The prognosis of patients with malignant lymphomas has improved over the last 30 years. Besides from improvements in therapy the better outcome of these patients has resulted also from the introduction of better diagnostic techniques detecting involved sites. Diagnostic radiology plays an essential role in assessing the extent of disease. Imaging studies are also important in assessing the response to treatment, evaluating complications of treatment and demonstrating relapse of disease. Imaging techniques that are frequently used include: conventional frontal and lateral chest radiographs, computed tomography (CT) scanning, ultrasound and magnetic resonance imaging (MRI).
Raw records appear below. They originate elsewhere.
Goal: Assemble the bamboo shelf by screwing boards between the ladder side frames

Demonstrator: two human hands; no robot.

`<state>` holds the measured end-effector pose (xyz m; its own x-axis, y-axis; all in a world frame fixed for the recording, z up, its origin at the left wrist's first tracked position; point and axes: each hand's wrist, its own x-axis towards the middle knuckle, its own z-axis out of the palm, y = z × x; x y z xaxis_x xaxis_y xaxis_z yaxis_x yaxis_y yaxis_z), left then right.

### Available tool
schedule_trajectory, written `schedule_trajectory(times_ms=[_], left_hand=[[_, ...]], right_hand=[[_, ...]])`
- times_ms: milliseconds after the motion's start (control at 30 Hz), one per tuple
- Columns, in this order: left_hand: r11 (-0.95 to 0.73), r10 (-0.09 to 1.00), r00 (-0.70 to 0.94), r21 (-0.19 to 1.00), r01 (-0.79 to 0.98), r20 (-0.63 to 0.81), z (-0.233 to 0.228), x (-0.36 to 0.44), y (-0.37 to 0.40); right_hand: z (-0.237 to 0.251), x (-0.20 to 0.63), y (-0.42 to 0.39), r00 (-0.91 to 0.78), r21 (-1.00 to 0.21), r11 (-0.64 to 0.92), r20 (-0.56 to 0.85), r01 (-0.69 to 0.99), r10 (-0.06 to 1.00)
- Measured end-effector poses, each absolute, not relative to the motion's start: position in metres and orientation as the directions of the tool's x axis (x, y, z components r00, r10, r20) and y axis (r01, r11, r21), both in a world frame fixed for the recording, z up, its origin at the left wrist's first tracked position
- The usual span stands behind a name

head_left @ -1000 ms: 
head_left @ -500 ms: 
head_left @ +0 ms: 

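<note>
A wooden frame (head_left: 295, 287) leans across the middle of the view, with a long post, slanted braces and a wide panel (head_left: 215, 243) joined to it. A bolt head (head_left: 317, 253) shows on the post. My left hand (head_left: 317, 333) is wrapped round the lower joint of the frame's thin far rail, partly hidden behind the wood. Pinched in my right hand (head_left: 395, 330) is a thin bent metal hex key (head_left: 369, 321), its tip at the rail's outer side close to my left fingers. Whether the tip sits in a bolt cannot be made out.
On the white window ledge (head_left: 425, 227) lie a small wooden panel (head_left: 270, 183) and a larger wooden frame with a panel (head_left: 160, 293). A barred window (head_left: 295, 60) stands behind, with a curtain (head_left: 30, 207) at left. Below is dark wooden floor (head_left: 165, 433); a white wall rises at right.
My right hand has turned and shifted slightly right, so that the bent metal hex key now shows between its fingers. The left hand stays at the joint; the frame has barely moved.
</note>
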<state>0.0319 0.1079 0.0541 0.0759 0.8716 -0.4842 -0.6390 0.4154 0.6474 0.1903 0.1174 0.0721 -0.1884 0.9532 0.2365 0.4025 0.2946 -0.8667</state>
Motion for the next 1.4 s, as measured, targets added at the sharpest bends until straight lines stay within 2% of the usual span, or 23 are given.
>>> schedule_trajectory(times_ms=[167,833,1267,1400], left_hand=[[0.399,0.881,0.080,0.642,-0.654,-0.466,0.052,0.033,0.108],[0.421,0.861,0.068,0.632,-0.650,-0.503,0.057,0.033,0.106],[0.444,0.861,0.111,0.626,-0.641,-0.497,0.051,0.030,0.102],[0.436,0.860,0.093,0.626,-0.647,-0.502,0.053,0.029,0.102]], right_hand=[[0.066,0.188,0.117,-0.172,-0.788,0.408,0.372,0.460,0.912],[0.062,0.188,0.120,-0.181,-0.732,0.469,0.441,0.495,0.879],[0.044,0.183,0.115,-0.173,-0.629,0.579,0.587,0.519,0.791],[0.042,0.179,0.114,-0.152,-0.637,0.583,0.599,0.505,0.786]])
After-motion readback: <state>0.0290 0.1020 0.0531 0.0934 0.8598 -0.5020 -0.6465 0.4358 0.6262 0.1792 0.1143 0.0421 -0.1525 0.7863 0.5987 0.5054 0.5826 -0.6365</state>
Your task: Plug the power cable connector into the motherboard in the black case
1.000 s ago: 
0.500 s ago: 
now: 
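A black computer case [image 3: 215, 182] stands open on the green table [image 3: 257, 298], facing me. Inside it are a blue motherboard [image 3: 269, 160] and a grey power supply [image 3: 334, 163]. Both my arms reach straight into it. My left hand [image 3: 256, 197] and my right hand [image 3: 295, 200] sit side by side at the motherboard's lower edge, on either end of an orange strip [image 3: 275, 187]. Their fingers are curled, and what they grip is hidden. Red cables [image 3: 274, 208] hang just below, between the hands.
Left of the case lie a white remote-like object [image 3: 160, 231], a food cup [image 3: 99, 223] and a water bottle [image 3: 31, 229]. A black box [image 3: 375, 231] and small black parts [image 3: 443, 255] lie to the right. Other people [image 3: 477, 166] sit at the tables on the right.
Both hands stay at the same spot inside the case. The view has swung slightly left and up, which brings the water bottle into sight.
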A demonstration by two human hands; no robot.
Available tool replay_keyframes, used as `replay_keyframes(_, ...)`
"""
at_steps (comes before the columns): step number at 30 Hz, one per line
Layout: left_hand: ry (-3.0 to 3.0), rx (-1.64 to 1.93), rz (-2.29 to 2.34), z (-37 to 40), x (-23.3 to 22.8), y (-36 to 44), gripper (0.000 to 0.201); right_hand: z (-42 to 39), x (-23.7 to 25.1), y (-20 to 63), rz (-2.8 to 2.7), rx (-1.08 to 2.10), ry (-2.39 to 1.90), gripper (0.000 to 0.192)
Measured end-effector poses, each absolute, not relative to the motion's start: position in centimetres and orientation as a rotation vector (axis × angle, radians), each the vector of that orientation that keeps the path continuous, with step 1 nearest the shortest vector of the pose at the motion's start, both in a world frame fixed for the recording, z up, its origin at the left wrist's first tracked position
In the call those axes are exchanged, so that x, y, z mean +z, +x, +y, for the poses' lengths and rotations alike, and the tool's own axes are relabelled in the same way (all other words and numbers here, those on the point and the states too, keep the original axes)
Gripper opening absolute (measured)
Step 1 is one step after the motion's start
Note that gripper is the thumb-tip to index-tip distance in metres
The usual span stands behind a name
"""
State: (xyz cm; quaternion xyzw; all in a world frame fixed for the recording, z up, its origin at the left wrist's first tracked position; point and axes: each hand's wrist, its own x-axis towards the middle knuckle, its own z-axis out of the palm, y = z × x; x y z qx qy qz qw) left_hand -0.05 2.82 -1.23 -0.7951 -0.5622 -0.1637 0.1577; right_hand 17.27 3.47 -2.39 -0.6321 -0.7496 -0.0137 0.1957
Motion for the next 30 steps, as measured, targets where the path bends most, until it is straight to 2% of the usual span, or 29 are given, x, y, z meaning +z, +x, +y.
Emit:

The choice of the techniques preferably used is based on patterns of dissentination of the disease and the diagnostic accuracy of the test in terms of sensitivity and specificity. However, factors such as patient acceptance, availability of expertise and equipment and cost may also play a role. Accurate staging and re-staging is critical to the selection of treatment in the interest of improved outcomes. Currently, about 2500 new cases of malignant lymphomas per annum occur in the Netherlands. Approximately 80% of cases are non-Hodgkin's lymphomas (NHL) and the other cases are Hodgkin's disease (HD).There are considerable differences between HD and NHL as regards pathogenesis, pathobiology, clinical presentation, response to therapy and prognosis.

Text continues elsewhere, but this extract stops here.